* WHAT NEEDS TO BE DONE
Starting at the line that contains "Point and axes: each" and ending at the line that contains "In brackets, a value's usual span", the lines below are to be given again exactly, with nothing added.

* DATA BELOW
/---

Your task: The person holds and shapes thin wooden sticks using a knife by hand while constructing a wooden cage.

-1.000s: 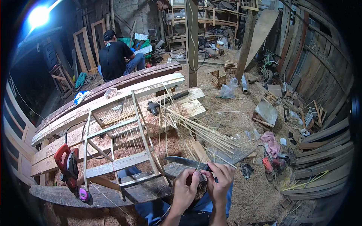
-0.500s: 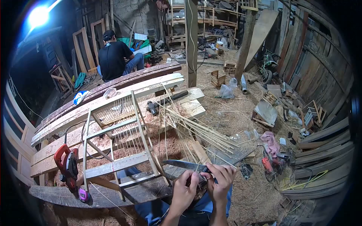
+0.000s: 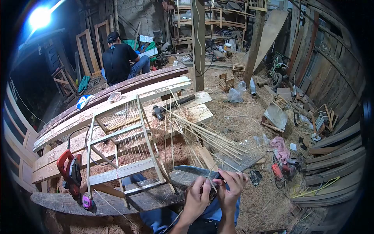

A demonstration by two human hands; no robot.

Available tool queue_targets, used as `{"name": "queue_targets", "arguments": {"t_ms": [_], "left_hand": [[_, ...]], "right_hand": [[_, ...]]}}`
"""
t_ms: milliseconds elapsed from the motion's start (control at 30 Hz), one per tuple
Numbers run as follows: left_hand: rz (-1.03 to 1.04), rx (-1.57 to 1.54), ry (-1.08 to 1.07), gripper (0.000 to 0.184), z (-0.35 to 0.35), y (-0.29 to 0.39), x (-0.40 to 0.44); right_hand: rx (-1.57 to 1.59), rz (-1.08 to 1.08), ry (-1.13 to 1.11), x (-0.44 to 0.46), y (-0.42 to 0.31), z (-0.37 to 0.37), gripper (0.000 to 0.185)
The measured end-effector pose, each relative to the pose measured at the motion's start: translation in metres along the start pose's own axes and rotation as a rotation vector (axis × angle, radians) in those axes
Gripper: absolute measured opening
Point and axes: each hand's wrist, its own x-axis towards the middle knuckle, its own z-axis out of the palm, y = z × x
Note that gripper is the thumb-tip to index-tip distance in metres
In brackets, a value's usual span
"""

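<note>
My right hand (image 3: 231, 190) is closed around the handle of a knife (image 3: 194, 170), whose long dark blade points left above the bench edge. Close beside it, my left hand (image 3: 197, 196) pinches a thin bamboo strip (image 3: 210, 175) where it meets the blade near the handle. The fingers of both hands almost touch, and they cover part of the strip. To the left stands a small wooden frame (image 3: 121, 170) with thin rods across it. Beyond the hands, a bundle of bamboo strips (image 3: 212, 134) lies over the bench.
A red power planer (image 3: 70, 171) and a purple tape measure (image 3: 86, 202) sit at the bench's left. A hammer (image 3: 159, 112) lies on the shavings-covered planks. Another person (image 3: 119, 62) sits at the back. A red power tool (image 3: 277, 171) is on the floor to the right.
Both hands and the knife have shifted slightly right. The bamboo strip shows more clearly between my hands. The frame and bench things stay put.
</note>
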Motion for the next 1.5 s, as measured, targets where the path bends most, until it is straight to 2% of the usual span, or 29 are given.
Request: {"name": "queue_targets", "arguments": {"t_ms": [200,933,1000,1033,1100,1133,1167,1200,1233,1300,1333,1500], "left_hand": [[0.072,0.027,-0.008,0.015,0.004,-0.004,0.001],[0.086,-0.005,-0.03,0.016,0.004,0.0,-0.002],[0.035,0.03,0.033,0.017,-0.007,-0.006,-0.014],[0.026,-0.022,0.052,0.018,-0.014,-0.008,-0.015],[0.056,0.051,0.127,0.014,-0.029,0.002,-0.011],[0.066,0.01,0.152,0.016,-0.032,0.005,-0.005],[-0.014,-0.023,0.131,0.019,-0.032,0.013,-0.003],[0.026,0.014,0.123,0.018,-0.027,0.006,0.0],[0.066,0.057,0.116,0.017,-0.024,0.001,0.003],[0.039,-0.008,0.086,0.015,-0.019,0.004,0.0],[0.017,-0.081,0.066,0.014,-0.018,0.006,0.0],[0.051,-0.065,0.076,0.008,-0.021,-0.004,0.002]], "right_hand": [[0.005,0.021,0.019,-0.002,0.003,0.0,0.027],[-0.013,-0.004,0.01,-0.001,0.015,-0.005,0.025],[0.198,0.522,0.391,0.012,0.036,-0.015,0.023],[-0.146,0.384,0.347,0.007,0.065,-0.033,0.025],[-0.264,0.349,0.241,0.0,0.074,-0.056,0.028],[-0.273,0.345,0.243,-0.001,0.076,-0.056,0.028],[-0.222,0.346,0.27,-0.003,0.076,-0.053,0.029],[-0.17,0.349,0.298,-0.006,0.074,-0.05,0.03],[-0.189,0.288,0.272,-0.002,0.068,-0.047,0.031],[-0.05,0.309,0.239,-0.001,0.058,-0.038,0.03],[-0.04,0.312,0.243,0.0,0.054,-0.034,0.03],[-0.026,0.236,0.161,0.005,0.036,-0.029,0.029]]}}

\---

* RESULT OF THE EXERCISE
Point and axes: each hand's wrist, its own x-axis towards the middle knuckle, its own z-axis out of the palm, y = z × x
Note that gripper is the thumb-tip to index-tip distance in metres
In brackets, a value's usual span

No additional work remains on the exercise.